Ok so they are usually found in globular clusters and can consider orbits in a static spherically symmetric gravitational field. The orbits are randomly scattered. Would these be considered to be collisional or collisionless orbits?
1 Answers
They are pretty collisionless. As a rough estimate, the time to a close encounter within radius $r$ is $\tau \approx 1/(\pi r^2 v \rho)$ where $v$ is the average velocity ($\approx$ 20 km/s) and $\rho$ the average number density ($\approx$ 0.4 per parsec on average, 100-1000 times more in the core). So for <1 AU encounters that gives $\tau\approx 10^{15}$ years, while the timescale is a 1000 times less in the core - $10^{12}$ years, still really long. Still, 100 AU encounters thappen much more often and a lot of weak interactions sum up, so the cluster relaxes in a few hundred million years anyway.

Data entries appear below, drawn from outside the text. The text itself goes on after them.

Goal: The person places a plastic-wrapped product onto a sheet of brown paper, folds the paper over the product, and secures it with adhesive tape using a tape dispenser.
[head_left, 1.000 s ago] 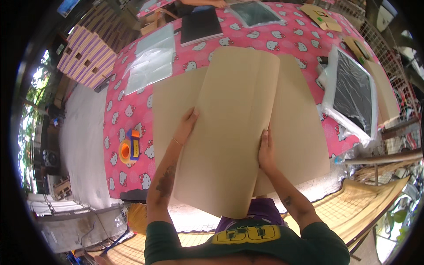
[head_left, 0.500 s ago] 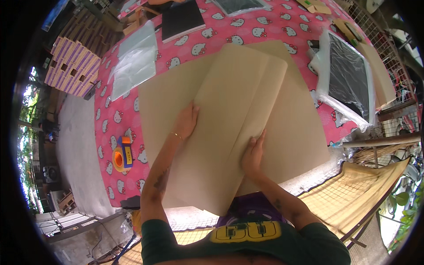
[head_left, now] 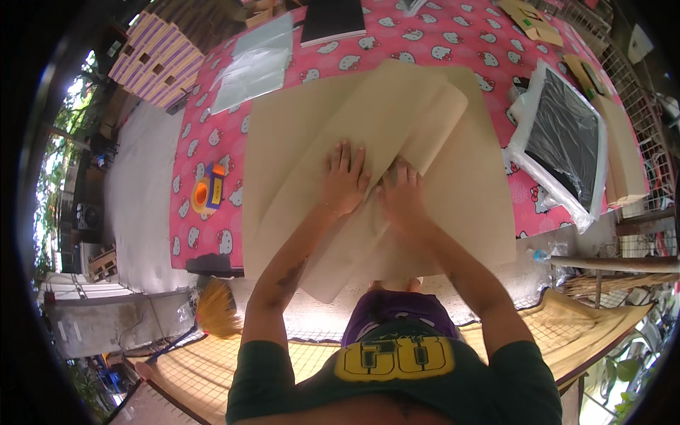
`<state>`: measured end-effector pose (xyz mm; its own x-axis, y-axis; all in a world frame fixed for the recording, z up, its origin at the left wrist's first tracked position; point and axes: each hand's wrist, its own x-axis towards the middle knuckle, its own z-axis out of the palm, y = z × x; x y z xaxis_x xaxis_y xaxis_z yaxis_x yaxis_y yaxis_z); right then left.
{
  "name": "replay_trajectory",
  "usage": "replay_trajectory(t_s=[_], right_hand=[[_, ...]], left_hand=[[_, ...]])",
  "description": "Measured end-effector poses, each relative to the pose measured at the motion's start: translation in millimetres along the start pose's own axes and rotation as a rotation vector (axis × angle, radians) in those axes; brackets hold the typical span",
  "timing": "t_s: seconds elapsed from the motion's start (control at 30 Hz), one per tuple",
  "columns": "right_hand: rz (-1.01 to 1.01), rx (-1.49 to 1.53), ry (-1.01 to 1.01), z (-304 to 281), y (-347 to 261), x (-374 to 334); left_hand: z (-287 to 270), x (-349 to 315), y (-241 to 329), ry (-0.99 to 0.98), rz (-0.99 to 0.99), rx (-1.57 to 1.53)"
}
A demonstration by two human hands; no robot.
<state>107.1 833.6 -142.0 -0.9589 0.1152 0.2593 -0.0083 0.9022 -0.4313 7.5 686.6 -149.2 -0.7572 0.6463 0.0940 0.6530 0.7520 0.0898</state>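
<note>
I see the folded brown paper's point(head_left: 386, 120) near end jutting past the front edge of the table point(head_left: 538, 221), its long axis slanting rightward toward the far edge. Both hands touch it about midway: the left hand point(head_left: 345, 180) lies flat on top, fingers spread; the right hand point(head_left: 402, 191) bends at the fold's right side, and I can't tell whether it pinches. A flat brown sheet point(head_left: 467, 212) extends beneath; a wrapped black panel point(head_left: 567, 142) sits by the right edge.

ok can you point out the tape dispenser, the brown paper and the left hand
Tape dispenser point(head_left: 203, 190), head view: on its orange hub
Brown paper point(head_left: 386, 117), head view: on its upper, folded-over part
Left hand point(head_left: 344, 187), head view: on its back
</note>
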Motion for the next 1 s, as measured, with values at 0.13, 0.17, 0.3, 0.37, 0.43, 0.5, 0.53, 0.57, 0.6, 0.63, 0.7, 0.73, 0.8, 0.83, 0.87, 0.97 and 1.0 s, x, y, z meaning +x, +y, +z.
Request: replay_trajectory(t_s=[0.13,0.17,0.3,0.37,0.43,0.5,0.53,0.57,0.6,0.63,0.7,0.73,0.8,0.83,0.87,0.97,1.0], right_hand=[[-0.204,-0.04,-0.06,-19.5,23.8,6.9],[-0.26,-0.043,-0.033,-20.1,31.0,8.7],[-0.313,0.034,-0.023,-19.5,47.7,10.5],[-0.276,-0.012,-0.091,-13.0,51.9,13.2],[-0.258,-0.034,-0.165,-13.8,45.1,17.3],[-0.248,-0.036,-0.253,-16.3,34.2,18.7],[-0.227,-0.058,-0.266,-16.9,32.1,19.4],[-0.197,-0.081,-0.278,-15.4,33.2,18.7],[-0.168,-0.103,-0.29,-14.1,34.2,18.0],[-0.167,-0.093,-0.277,-13.0,35.3,17.0],[-0.178,-0.066,-0.255,-10.5,31.2,13.5],[-0.175,-0.046,-0.241,-9.7,30.0,12.3],[-0.16,-0.008,-0.21,-12.0,30.1,12.8],[-0.153,-0.001,-0.216,-14.0,30.7,13.4],[-0.149,0.007,-0.227,-15.5,28.9,12.7],[-0.143,0.033,-0.232,-18.4,25.5,10.6],[-0.143,0.041,-0.229,-18.3,25.4,10.9]], left_hand=[[-13.3,-12.8,25.3,-0.006,-0.034,-0.052],[-16.8,-11.0,28.5,-0.02,-0.041,-0.068],[-21.9,-3.7,51.8,-0.032,-0.118,-0.066],[-16.6,1.9,62.4,0.037,-0.149,-0.052],[-3.4,3.5,57.3,0.093,-0.157,-0.023],[12.4,2.7,44.1,0.124,-0.138,0.012],[14.5,2.3,42.7,0.137,-0.113,0.055],[11.5,2.3,45.4,0.147,-0.081,0.096],[8.0,3.4,47.3,0.158,-0.049,0.138],[4.1,8.3,48.6,0.132,-0.11,0.038],[-7.5,15.2,46.7,0.077,-0.244,-0.154],[-13.5,14.9,45.0,0.108,-0.192,-0.126],[-35.4,15.5,46.2,0.167,-0.081,-0.072],[-44.5,18.1,45.6,0.154,-0.107,-0.093],[-49.5,17.7,41.7,0.14,-0.137,-0.113],[-53.7,13.4,43.0,0.093,-0.094,-0.088],[-52.0,12.4,43.2,0.078,-0.057,-0.066]])
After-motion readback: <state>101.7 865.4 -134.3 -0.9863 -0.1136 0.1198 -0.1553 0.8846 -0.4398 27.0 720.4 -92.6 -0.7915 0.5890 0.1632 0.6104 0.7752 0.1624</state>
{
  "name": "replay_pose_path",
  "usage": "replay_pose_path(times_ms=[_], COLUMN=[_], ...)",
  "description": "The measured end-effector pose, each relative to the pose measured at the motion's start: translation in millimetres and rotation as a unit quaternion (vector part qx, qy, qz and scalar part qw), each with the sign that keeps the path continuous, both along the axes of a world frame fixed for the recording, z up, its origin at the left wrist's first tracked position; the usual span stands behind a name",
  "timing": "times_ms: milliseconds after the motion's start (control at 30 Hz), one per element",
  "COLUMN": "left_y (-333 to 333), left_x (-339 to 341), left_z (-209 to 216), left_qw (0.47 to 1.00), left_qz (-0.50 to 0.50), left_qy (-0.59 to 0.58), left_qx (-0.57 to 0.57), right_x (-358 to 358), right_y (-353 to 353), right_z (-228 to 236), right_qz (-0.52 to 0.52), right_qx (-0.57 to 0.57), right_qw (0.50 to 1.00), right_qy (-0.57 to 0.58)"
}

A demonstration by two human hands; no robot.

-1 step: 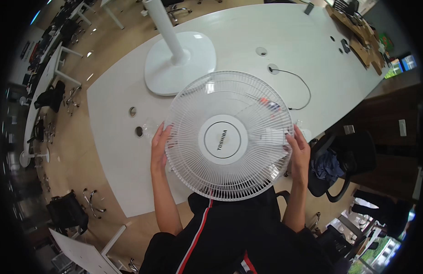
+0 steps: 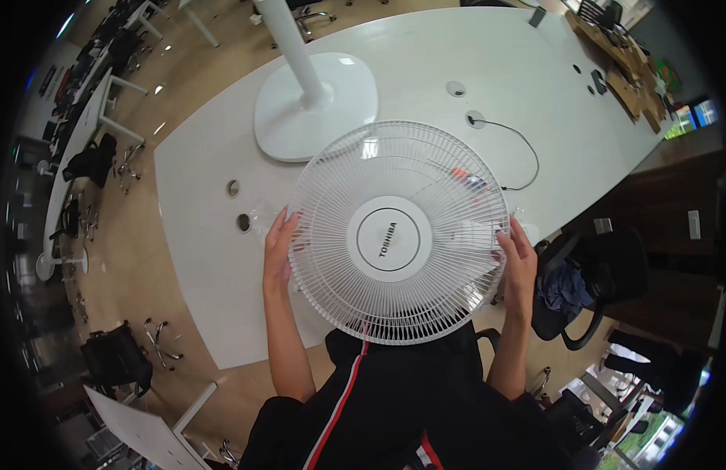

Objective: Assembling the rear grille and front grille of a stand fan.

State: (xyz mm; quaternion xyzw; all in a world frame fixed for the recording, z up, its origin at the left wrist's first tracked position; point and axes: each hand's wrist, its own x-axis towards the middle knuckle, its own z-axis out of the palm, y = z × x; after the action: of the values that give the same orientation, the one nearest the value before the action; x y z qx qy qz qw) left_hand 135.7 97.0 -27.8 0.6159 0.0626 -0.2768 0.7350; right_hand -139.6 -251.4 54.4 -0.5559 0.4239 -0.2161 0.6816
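Between my hands is a round white fan grille [image 2: 389,238], a wire cage with a solid disc at its centre. My left hand [image 2: 280,244] grips its left rim, thumb and fingers closed on the wires. On the opposite rim my right hand [image 2: 517,254] holds it the same way. The grille is held over the near edge of the white table [image 2: 198,282], its face toward me. Beyond it stands a white fan base [image 2: 281,110] with an upright pole [image 2: 288,39]. Through the wires I see blurred small things, some orange and blue, that I cannot make out.
A thin black cable [image 2: 527,145] curves from a round hole in the tabletop. Torn brown cardboard [image 2: 629,78] lies at the far right. A black chair [image 2: 602,274] with a blue cloth [image 2: 565,286] stands right of the table. Clear plastic wrap [image 2: 261,218] lies beside my left hand.
Everything in the view has shifted slightly to the right. My grip on the fan grille looks the same.
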Motion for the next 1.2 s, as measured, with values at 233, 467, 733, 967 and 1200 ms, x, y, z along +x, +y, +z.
replay_pose_path(times_ms=[233,467,733,967,1200], left_y=[1,-8,0,-4,-2], left_x=[-3,5,6,9,16], left_z=[26,30,15,18,1], left_qw=[0.996,0.995,0.994,0.992,0.999], left_qz=[-0.002,-0.007,0.013,0.000,0.012], left_qy=[0.033,0.002,0.010,0.023,0.041], left_qx=[0.081,0.095,0.110,0.121,0.014], right_x=[1,-4,-6,-7,0], right_y=[-7,-15,-28,-33,-27], right_z=[-7,-5,-24,-17,-14], right_qz=[-0.003,0.015,-0.020,-0.012,-0.010], right_qx=[-0.030,-0.044,-0.054,-0.075,-0.065], right_qw=[0.998,0.995,0.993,0.983,0.992], right_qy=[0.062,0.085,0.099,0.164,0.104])
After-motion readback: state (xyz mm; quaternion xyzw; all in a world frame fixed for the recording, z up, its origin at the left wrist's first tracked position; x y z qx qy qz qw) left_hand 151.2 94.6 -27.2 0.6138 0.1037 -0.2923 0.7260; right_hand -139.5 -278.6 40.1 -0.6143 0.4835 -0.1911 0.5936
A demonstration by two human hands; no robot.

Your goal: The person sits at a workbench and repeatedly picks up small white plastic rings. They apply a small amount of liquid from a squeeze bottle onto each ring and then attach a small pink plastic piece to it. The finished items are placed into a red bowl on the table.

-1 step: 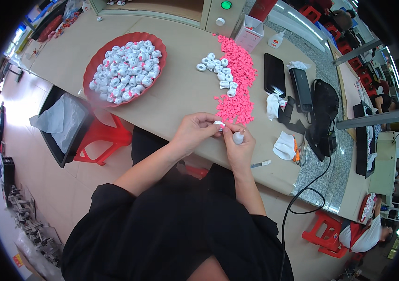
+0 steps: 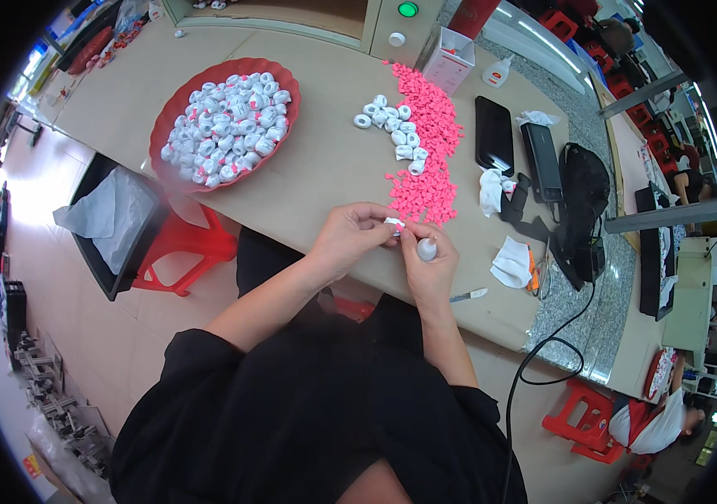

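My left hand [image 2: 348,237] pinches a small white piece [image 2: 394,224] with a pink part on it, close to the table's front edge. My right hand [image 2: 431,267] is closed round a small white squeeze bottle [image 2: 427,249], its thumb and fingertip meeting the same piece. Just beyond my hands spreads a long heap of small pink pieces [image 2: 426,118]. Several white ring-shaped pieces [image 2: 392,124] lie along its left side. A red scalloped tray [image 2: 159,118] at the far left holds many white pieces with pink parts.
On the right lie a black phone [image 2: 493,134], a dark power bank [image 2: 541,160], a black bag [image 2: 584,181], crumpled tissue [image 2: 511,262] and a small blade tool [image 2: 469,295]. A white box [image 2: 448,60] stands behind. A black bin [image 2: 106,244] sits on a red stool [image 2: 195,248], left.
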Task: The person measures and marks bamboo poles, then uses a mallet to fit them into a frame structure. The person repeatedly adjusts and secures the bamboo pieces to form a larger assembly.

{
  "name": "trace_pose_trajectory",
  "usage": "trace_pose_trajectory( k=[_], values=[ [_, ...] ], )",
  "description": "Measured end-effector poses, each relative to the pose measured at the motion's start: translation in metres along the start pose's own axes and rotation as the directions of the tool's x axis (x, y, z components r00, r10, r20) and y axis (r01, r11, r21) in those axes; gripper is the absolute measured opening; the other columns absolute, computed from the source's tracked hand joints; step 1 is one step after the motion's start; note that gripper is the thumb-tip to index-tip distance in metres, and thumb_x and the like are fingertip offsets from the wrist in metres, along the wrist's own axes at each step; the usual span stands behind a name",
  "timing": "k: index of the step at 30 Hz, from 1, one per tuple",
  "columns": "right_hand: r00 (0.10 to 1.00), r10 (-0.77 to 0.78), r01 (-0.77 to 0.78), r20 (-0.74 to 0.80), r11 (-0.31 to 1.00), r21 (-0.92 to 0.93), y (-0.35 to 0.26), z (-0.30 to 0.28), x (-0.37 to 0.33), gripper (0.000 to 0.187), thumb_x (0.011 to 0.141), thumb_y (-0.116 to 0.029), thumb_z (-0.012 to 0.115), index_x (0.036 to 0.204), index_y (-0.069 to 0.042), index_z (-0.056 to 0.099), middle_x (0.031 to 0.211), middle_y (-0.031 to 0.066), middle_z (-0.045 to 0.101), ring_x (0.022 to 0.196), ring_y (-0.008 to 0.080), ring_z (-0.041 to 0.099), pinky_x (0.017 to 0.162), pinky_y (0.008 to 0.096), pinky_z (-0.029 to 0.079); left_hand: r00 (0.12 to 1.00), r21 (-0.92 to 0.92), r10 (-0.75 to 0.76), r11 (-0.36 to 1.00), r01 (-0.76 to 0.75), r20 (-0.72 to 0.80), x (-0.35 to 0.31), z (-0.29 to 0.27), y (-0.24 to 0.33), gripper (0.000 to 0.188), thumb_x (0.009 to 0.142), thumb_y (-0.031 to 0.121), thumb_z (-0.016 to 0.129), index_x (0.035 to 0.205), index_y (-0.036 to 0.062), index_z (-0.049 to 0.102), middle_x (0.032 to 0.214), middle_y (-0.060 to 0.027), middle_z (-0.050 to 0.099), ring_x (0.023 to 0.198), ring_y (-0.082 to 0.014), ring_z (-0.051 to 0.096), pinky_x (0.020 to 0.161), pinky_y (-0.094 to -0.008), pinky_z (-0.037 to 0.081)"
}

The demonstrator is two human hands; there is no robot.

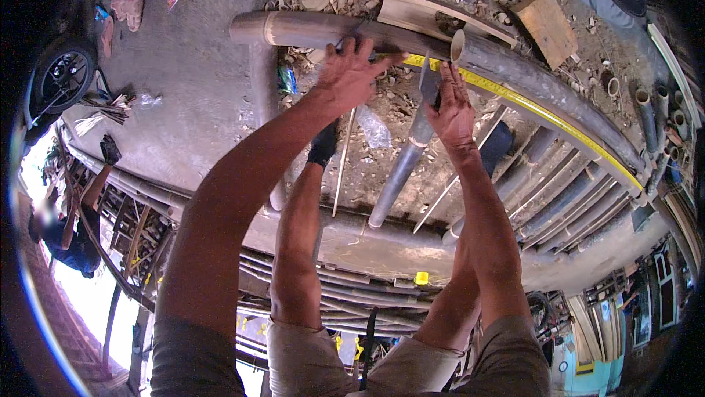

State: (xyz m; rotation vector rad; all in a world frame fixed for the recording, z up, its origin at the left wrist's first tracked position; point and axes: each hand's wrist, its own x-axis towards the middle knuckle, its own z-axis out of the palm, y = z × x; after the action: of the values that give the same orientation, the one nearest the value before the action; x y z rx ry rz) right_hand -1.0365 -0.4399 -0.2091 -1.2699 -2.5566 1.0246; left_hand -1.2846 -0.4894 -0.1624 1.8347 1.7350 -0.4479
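Note:
A yellow tape measure (540, 98) lies stretched along a thick bamboo pole (573, 103), curving away to the right. My left hand (349, 72) is over the pole's left part, fingers spread, the index finger reaching toward the tape's near end. A small dark thing by its fingertips is too unclear to name. Beside the tape, my right hand (452, 107) has its fingers stretched out against the pole. Next to its thumb is a dark, flat, pointed piece (428, 85), partly hidden by the hand. A bamboo crosspiece (396, 177) runs from below that piece toward me.
Several bamboo crosspieces (573, 195) fill the frame's right part. Wood scraps and a wooden block (545, 28) lie beyond the pole. A wheel (62, 74) stands at far left, sandals (126, 6) near it. Another person (70, 235) is at left. My legs straddle the near pole.

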Motion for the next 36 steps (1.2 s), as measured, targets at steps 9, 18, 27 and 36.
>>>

To complicate things slightly, three-body encounters can generate binaries, and "hard" binaries (binding energy bigger than average kinetic energy in the cluster) tend to become harder when interacting randomly with other stars ("Heggie’s law").
But actual stellar mergers likely mostly happen right now due to hard binaries evolving into giant stars and dissipating their orbital velocity rather than actual random close encounters.